All of this has a real effect on productivity. Employees who are stressed by too much change perform poorly. “In fact, the cost of stressed employees and reduced productivity is greater than many IT budgets,” says Harris.
He asks, “We know that differentiated technology adoption in the enterprise correlates to success, so if technology adoption is a factor to create competitive advantage, what types of organisations are most likely to succeed?"
Gartner asked their research teams to gain insight into over 13,000 organisations. Looking at three key factors to determine the enterprise technology adoption (ETA) profile.
These factors include:
- Does IT drive technology or is it more through executive leadership and business units?
- Is your governance model controlled and strict or flexible? or,
- Is your organisation cautious, measured or dynamic?
Embrace change and adopt technology
Research shows that these factors determine the ETA and are the most predictive indicator of your success. It found that the most successful organisations are overwhelmingly dynamic.
“Measured organisations can achieve top performance, but success is less likely. The strongest determinant of success is dynamism – the ability to embrace change and adopt technology in a new way.”
Harris advises that it’s okay if you are not there yet, there is still hope and that businesses' approaches can change and become increasingly dynamic.
Top performers differentiate by unique applications of technology. They shape their organisations’ stance on technology adoption, they shift to innovative uses of technology and then they share that success. That is the technology side of the ContinuousNext formula.
Culture and people
But how do we get our people to change when many employees are negatively affected by change?
Harris states that we can't change the need to change, but we can help people adapt by helping employees feel more comfortable with technology but also getting workers to work in larger, more dynamic and diverse teams – with constant collaboration, therefore, social skills will be in high demand.
The demand for collaborative social skills shows in the data. In 2013, the typical jobs required a mix of skills: technology development; digital dexterity and social creative skills.
In 2018, employees have shifted the mix of skills.
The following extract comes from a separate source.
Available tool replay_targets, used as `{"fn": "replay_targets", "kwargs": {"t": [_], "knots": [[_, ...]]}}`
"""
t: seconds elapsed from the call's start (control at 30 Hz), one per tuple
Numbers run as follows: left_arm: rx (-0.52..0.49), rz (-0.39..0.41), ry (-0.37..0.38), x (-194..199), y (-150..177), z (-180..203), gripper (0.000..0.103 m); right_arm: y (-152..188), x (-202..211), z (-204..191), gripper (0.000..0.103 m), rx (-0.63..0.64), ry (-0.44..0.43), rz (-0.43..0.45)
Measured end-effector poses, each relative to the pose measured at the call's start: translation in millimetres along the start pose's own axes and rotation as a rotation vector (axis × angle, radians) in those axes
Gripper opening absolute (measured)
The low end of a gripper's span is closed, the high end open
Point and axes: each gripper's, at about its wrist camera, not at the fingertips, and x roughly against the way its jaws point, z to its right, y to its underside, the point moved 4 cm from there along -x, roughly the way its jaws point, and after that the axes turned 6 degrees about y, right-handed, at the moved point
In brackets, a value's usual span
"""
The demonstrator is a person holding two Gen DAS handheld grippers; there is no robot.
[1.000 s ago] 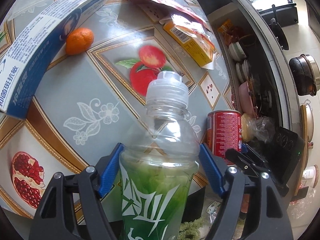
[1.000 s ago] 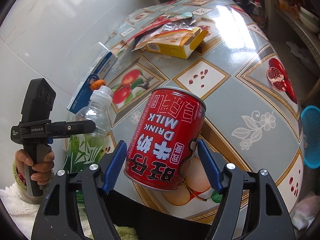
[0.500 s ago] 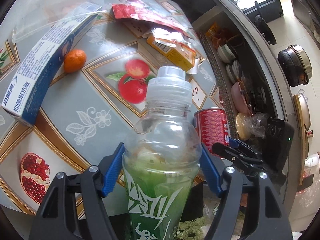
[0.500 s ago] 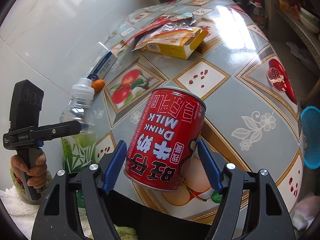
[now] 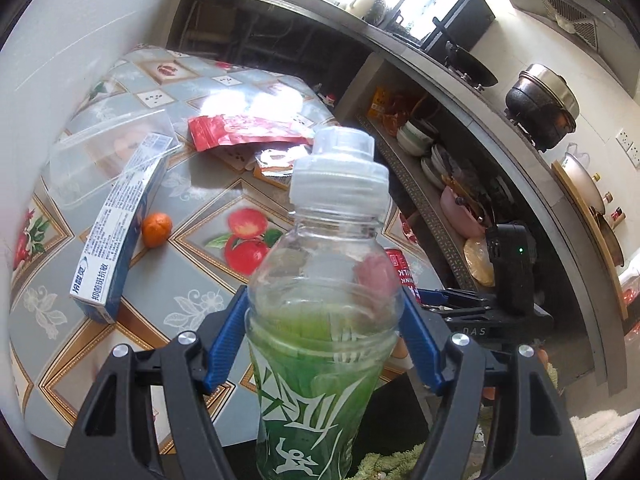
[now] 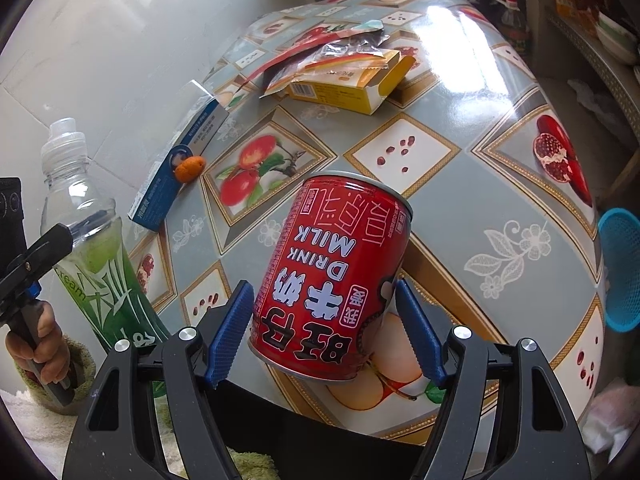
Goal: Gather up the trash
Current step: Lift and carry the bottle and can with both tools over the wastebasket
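Note:
My left gripper [image 5: 324,344] is shut on a clear plastic bottle [image 5: 324,320] with a green label, held upright off the table. The bottle also shows at the left of the right wrist view [image 6: 92,248]. My right gripper [image 6: 326,332] is shut on a red milk-drink can [image 6: 332,276], held upside down and tilted above the table's near edge. The can peeks out behind the bottle in the left wrist view [image 5: 402,270]. On the table lie a blue and white box [image 6: 180,164], a yellow carton [image 6: 348,84] and red wrappers [image 5: 248,132].
A small orange [image 6: 190,168] sits by the blue box. A clear plastic lid [image 5: 108,160] lies near the wall. A black bin edge [image 6: 320,440] is below my right gripper. A blue basket [image 6: 622,272] is at the right. Shelves with bowls [image 5: 432,156] stand beyond the table.
My left gripper has lifted the bottle up and drawn back from the table, tilting its view toward the kitchen shelves. The right gripper and can have stayed still.

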Motion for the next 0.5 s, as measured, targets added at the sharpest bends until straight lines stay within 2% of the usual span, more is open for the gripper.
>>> {"fn": "replay_targets", "kwargs": {"t": [0.23,0.3,0.5], "knots": [[-0.013,0.007,0.009,-4.3,1.7,0.3,0.07,1.8,-9.3,1.7,0.069,-0.04,-0.039,-0.047],[-0.01,0.009,0.012,-5.5,1.9,-0.2,0.07,3.2,-12.1,1.8,0.066,-0.049,-0.045,-0.055],[0.002,0.027,0.03,-3.6,0.2,-2.7,0.07,4.7,-11.8,1.2,0.064,-0.066,-0.049,-0.047]]}}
Social creative skills are now only half of the skills needed. That trend is even more so in IT, where they will need 50% more social skills now, compared to what was needed in 2013.
The challenge is for managers, with the best social skills, to look at working in the most collaborative environments, working with other people in that dynamic diversity that attracts collaborative leaders.
Although this is a virtuous cycle for some, it may be a cultural challenge for many.
So the focus first is on people, not by using technology in itself, but by getting people to work together, while also changing the team dynamic through technology.